No es posible no darse cuenta de que ya nada será como fue, ni nada se hará como se imaginó, eso escribí el martes con motivo de la abdicación del Rey y hoy lo repito. Si nos trasladamos sólo cinco años atrás coincidirán conmigo en que la sucesión al frente de jefatura del Estado no hubiera sido igual. Seguramente, habrían preparado un relevo mucho más tranquilo y alegre, además de disponerse más fiestas de despedida y galas de bienvenida. Es cierto que la Corona ha contado tradicionalmente en España con un alto nivel de aceptación, pero también es evidente que, en los últimos dos años, su popularidad ha ido deteriorándose al mismo ritmo que la confianza en el actual sistema político. No es práctico arrepentirse de lo que debió hacerse y no se hizo, pero la rapidez en tramitar constitucionalmente el relevo demuestra un cierto nerviosismo. El todavía Rey ha percibido con claridad que en la sociedad española algo se está moviendo y por ello ha decidido acelerar el proceso porque es consciente, como dije el martes, que las mareas cuando suben son imparables y las mayorías parlamentarias, tal y como se han conocido en las últimas décadas, pueden variar para asombro de los líderes de los partidos mayoritarios, aunque no de sus militantes.
Dicen los dirigentes políticos que esta sucesión se hace en cumplimiento de la Constitución y Pérez Rubalcaba, consciente del sentir republicano de sus bases, apostilla que su apoyo es consecuente con el pacto constitucional que se hizo en 1978. Vale. Hace treinta y seis años se llegó a un amplio consenso que aceptaba la monarquía a cambio de un estado social y democrático de derecho. Los pactos y las palabras deben cumplirse, de acuerdo, pero siempre, no sólo cuando conviene. Tras el referéndum que ratificó la Constitución también se hizo un pacto con los ciudadanos y no hay duda que en los últimos años ese pacto se ha quebrado. La Constitución se esgrime cuando es preciso y se olvida cuando conviene. La ley orgánica de abdicación del Rey se va a tramitar a la velocidad del rayo y con un apoyo parlamentario más amplio que el que debieran suscitar asuntos mucho más perentorios para el bienestar de la sociedad española. De igual modo, en 2011, se modificó a toda prisa la Constitución para introducir el principio de estabilidad presupuestaria impuesto por Bruselas. Durante años nos predicaron que no era conveniente modificar la Constitución por el bien de la nación, pero se incumplió la palabra en cuanto Merkel apretó las clavijas al gobierno. Es decir que cuando ellos quieren no sólo se puede sino que se debe.

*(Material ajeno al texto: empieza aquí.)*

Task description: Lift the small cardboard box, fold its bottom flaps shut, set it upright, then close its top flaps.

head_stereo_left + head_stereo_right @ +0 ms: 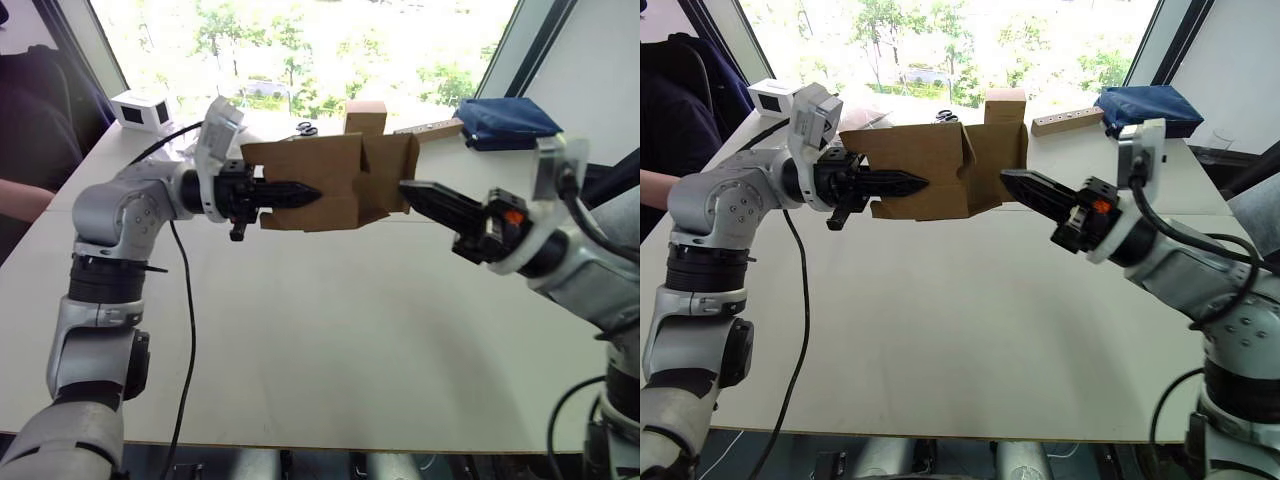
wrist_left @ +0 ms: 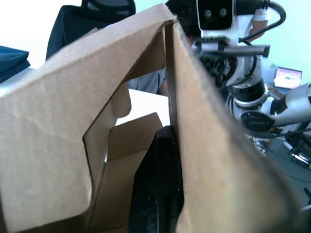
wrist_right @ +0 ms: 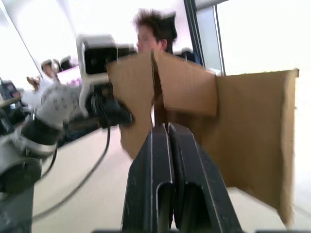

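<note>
Aloft: box held sideways between the two grippers

Now the box [image 1: 320, 180] hangs clear of the worktop [image 1: 330, 330], lying on its side with its long axis running across the robot, from left arm to right arm. The left gripper [image 1: 300, 192] holds it: the fingers are pressed together on the front wall, one outside it and, as the left wrist view shows, one inside against the cardboard. So one open end faces the left arm and the other faces the right arm.

The right gripper [image 1: 420, 195] is closed and empty, its fingers pressed together into a single point. Its tip sits just at the flaps [image 1: 385, 185] on the box's right-hand end. In the right wrist view those panels stand partly swung out, one broad flap [image 3: 257, 141] splayed to the side and two smaller ones meeting at a corner above the fingers. Whether the tip touches cardboard I cannot tell.

Everything in the coming move turns on that alignment. The right gripper points nearly along the box's long axis, straight at the open end, and is the only free one; the left is taken up with holding. I judge these to be the bottom flaps, not yet folded shut. Pushing them in probably needs a sideways sweep across the opening, with the left arm bracing against the shove.
</note>
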Controlling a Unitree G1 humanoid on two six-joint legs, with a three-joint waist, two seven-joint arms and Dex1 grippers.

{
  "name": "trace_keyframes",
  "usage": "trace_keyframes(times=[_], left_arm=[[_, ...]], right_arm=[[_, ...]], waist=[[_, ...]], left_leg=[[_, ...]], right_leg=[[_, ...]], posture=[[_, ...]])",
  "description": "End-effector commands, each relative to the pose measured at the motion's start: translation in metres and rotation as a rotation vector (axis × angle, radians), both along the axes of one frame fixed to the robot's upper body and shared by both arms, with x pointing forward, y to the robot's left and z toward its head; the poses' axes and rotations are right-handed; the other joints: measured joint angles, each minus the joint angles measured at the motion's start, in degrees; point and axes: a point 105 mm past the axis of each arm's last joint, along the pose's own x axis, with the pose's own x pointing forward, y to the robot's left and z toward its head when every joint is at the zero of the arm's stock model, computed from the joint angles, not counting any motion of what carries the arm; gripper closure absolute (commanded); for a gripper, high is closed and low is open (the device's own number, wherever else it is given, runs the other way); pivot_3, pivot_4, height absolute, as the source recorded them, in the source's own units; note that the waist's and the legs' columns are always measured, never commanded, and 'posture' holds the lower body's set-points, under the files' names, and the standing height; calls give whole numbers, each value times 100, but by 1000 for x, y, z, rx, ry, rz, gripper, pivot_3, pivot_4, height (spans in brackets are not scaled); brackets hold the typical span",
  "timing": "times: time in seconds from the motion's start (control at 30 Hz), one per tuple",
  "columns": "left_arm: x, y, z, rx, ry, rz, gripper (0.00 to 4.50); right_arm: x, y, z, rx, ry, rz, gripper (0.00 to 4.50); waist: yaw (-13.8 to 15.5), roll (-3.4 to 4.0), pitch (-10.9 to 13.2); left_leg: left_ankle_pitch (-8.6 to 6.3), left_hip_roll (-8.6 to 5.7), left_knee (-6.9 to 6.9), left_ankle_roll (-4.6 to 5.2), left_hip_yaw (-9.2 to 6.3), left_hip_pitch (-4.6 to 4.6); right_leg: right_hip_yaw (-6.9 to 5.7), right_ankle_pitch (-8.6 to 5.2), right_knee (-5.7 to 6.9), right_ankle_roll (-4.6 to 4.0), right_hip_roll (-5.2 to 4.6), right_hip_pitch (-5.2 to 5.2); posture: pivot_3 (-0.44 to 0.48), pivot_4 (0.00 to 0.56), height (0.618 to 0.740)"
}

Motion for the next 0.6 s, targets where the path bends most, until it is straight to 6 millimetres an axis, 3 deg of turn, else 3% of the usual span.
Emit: trace_keyframes(times=[0.03,0.2,0.6], left_arm=[[-6,-1,14,-11,-53,-23,4500],[-11,-5,16,-12,-56,-48,4500],[-16,-9,14,-9,-43,-65,4500]], right_arm=[[-2,-1,-13,-74,-14,-27,4447],[5,7,-18,-76,-43,-37,4447],[13,24,-6,-1,-95,4,4447]], waist=[[-15,0,0],[-11,0,0],[-6,0,0]], left_leg=[[0,0,0,0,1,0],[0,2,0,0,1,2],[0,1,1,-1,1,0]], right_leg=[[1,0,0,0,0,0],[4,-1,0,1,6,-1],[4,-1,-1,1,5,-1]], posture=[[0,150,740],[0,150,740],[0,150,740]])
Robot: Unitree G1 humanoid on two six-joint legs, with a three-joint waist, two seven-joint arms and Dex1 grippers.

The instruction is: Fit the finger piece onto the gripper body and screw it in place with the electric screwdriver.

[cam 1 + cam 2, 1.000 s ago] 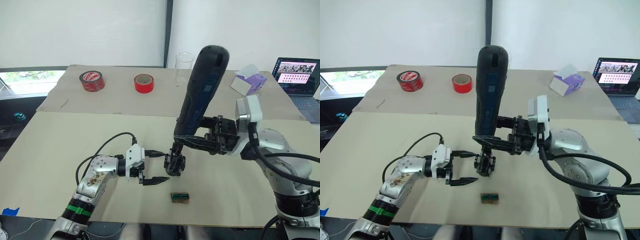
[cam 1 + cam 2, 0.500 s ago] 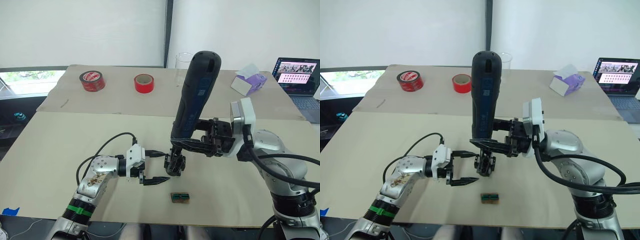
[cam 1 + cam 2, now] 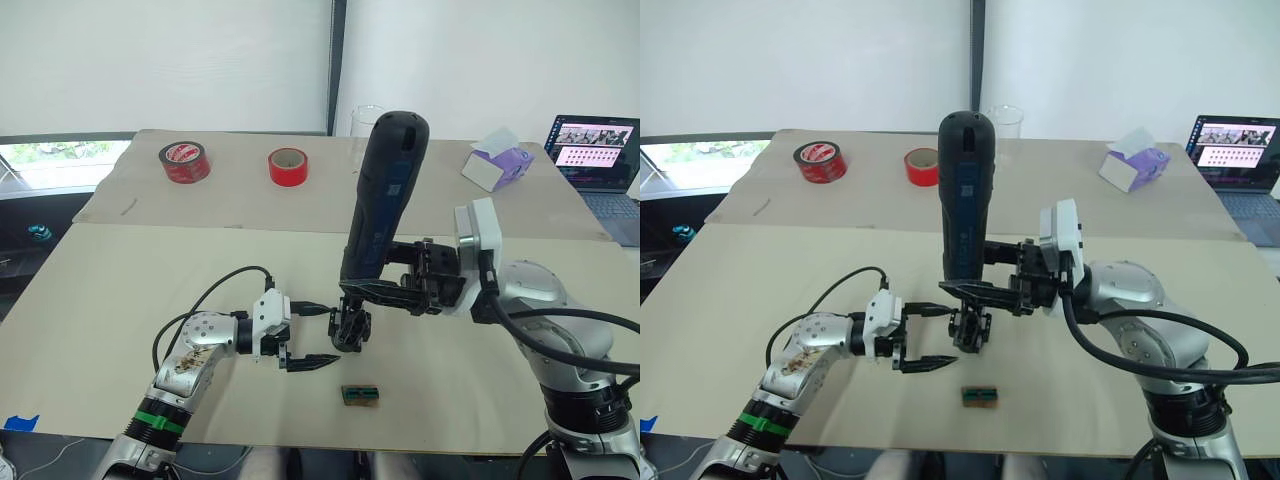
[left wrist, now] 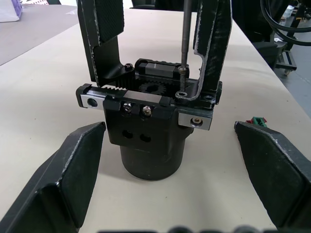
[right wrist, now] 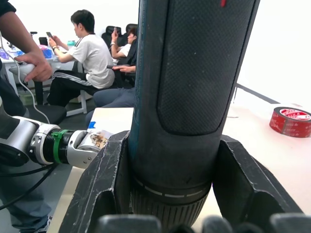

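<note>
The gripper body (image 3: 350, 326) stands on the table, and my open left gripper (image 3: 335, 333) straddles it without touching it. In the left wrist view the finger piece (image 4: 212, 43) rises upright from the body (image 4: 146, 131), with a second black piece (image 4: 104, 39) beside it. My right gripper (image 3: 378, 286) is shut on the electric screwdriver (image 3: 385, 195), held nearly upright above the body. Its thin bit (image 4: 184, 39) comes straight down onto a screw at the foot of the finger piece.
A small green-and-brown block (image 3: 360, 395) lies near the front edge. Two red tape rolls (image 3: 184, 162) (image 3: 287, 166), a glass (image 3: 367, 128), a purple tissue box (image 3: 497, 160) and a laptop (image 3: 592, 150) sit at the back. Seated people (image 5: 92, 58) appear beyond the table.
My right gripper has carried the screwdriver left and a little lower, tilting it more upright over the gripper body. The left gripper and the body have stayed still.
</note>
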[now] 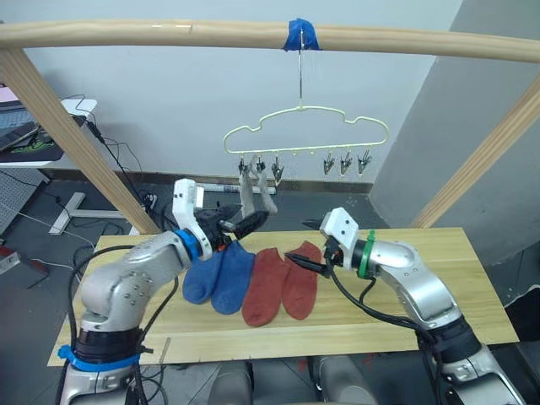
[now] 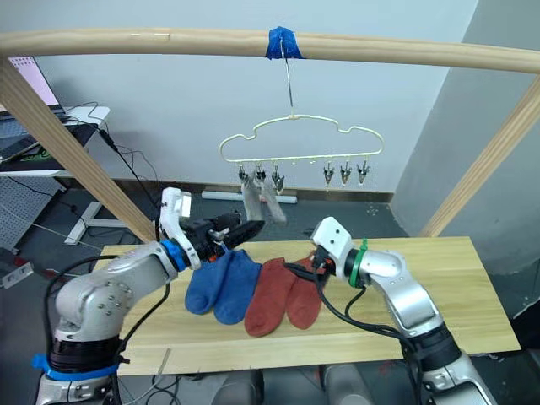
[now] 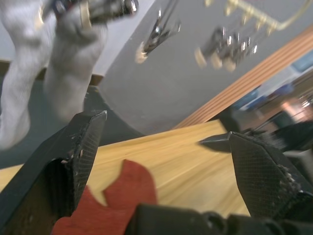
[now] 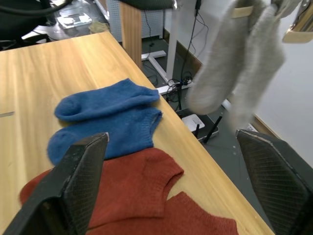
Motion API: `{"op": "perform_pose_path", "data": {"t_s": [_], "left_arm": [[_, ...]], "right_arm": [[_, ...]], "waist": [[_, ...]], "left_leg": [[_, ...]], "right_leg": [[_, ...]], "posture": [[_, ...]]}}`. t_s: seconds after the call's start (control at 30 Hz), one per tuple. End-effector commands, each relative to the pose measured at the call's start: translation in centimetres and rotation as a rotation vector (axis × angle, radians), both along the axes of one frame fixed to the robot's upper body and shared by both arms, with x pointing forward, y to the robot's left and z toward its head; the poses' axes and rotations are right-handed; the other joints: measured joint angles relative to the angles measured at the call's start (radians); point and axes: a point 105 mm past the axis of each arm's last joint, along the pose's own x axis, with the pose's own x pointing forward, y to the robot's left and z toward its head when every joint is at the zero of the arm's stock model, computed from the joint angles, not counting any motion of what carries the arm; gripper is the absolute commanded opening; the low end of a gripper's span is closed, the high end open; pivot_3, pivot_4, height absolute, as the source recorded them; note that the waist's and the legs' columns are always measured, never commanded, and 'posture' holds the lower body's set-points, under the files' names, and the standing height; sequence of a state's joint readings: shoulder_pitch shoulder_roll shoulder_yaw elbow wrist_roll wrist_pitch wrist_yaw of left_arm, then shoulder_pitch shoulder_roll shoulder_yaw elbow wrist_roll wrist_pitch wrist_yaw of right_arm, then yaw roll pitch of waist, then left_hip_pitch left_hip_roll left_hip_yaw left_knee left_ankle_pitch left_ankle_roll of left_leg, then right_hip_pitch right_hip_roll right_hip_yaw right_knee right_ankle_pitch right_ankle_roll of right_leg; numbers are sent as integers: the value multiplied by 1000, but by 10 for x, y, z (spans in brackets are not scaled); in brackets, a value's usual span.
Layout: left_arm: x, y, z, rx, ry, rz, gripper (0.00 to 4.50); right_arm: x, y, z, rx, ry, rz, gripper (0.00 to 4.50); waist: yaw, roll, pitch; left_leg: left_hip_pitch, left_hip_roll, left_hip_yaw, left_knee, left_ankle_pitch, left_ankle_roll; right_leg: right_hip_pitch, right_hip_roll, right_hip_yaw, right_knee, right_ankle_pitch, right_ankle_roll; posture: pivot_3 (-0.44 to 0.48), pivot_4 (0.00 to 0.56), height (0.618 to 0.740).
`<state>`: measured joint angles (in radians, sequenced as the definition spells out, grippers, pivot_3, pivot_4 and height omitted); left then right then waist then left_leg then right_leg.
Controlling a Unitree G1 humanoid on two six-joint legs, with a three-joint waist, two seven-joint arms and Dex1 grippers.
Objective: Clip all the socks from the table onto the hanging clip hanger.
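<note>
Left eye view shows the table (image 1: 439,278) across the lower frame, under a wooden frame pole (image 1: 169,34) running along the top. The clip hanger (image 1: 305,133) hangs from blue tape (image 1: 301,35) at upper centre, two grey socks (image 1: 256,192) clipped at its left end. Two blue socks (image 1: 219,274) and two rust-red socks (image 1: 283,283) lie side by side at table centre. The left gripper (image 1: 243,224) is spread wide and empty just below the grey socks. The right gripper (image 1: 310,263) is also wide apart and empty, over the red pair.
</note>
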<state>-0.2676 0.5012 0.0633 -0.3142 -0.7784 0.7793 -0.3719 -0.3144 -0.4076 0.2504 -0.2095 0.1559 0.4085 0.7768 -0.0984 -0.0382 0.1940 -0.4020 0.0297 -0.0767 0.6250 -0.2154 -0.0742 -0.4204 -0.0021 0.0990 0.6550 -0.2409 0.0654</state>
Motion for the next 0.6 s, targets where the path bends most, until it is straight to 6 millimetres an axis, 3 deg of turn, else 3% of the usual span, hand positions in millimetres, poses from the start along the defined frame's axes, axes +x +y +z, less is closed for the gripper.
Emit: {"op": "perform_pose_path", "data": {"t_s": [0.03, 0.07, 0.17, 0.33, 0.6], "left_arm": [[2, -15, 15, 48, -185, -14, 4500], [5, -16, 17, 51, -221, -4, 4500], [10, -21, 25, 62, -345, 24, 3945], [20, -27, 23, 123, -455, 71, 2498], [37, -47, 21, 115, -522, 79, 2498]], "right_arm": [[-8, -7, 26, 44, -56, 13, 4424], [-9, -9, 28, 47, -60, 9, 4424], [-11, -11, 36, 64, -72, -4, 4500], [-11, -11, 47, 90, -95, -23, 4500], [-12, -14, 58, 118, -121, -59, 4500]], "waist": [[3, 0, 0], [6, 0, 0], [6, 0, 0], [8, 0, 0], [10, 0, 0]], "left_leg": [[0, 0, 0, 0, 0, 0], [0, 0, 0, 1, 0, 0], [1, 0, 1, 1, 0, 0], [1, 0, 1, 1, 0, 0], [0, 0, 1, 2, 0, 0]], "right_leg": [[0, 0, 0, 0, 0, -1], [0, 0, 0, 0, -1, -2], [0, 0, 1, 0, -1, -2], [0, 0, 1, 0, 0, 1], [1, 0, 1, 0, 1, 2]], "posture": [[-91, 153, 740], [-92, 151, 740], [-95, 153, 740], [-107, 160, 740], [-120, 166, 740]]}}
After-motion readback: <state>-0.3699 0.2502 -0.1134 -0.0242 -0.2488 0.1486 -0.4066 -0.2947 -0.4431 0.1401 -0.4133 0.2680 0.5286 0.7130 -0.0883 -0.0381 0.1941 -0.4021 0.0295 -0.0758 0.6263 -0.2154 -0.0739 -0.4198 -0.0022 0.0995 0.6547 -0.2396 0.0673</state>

A estas alturas el pacto constitucional es ya parte de nuestra historia como lo son Juan Carlos I, Suárez y el resto de dirigentes políticos que lo fraguaron. A partir de ahora hay que dar por concluida una etapa y debe negociarse un nuevo pacto con la ciudadanía ya que nuestra democracia ha terminado siendo traicionada por sus supuestos guardianes. El nuevo edificio constitucional debe construirse sobre otros pilares y sobre otros principios que respeten los derechos básicos de los ciudadanos hoy sojuzgados. Para recuperar la confianza en las instituciones debe modificarse la Constitución, la ley electoral que debe recoger las listas abiertas y la limitación de mandatos, la ley de financiación de los partidos políticos, garantizarse la calidad de la sanidad y la educación públicas, la independencia del poder judicial y la dotación de medios suficientes para cercar la corrupción pública, etc. Aunque para empezar y para ello no es necesario cambiar leyes, los gobernantes debieran comenzar a ser más humildes, prescindir de tanto boato del que se han rodeado y, sobre todo, desterrar la mentira de su lenguaje engolado y vacío. En fin, que mientras coronan a Felipe VI se cerrarán los colegios y muchos niños perderán su única comida decente al día. La excusa será que para conseguir recursos hay que modificar el presupuesto y eso lleva tiempo. Ya saben ustedes que las cosas de palacio van despacio…cuando se quiere.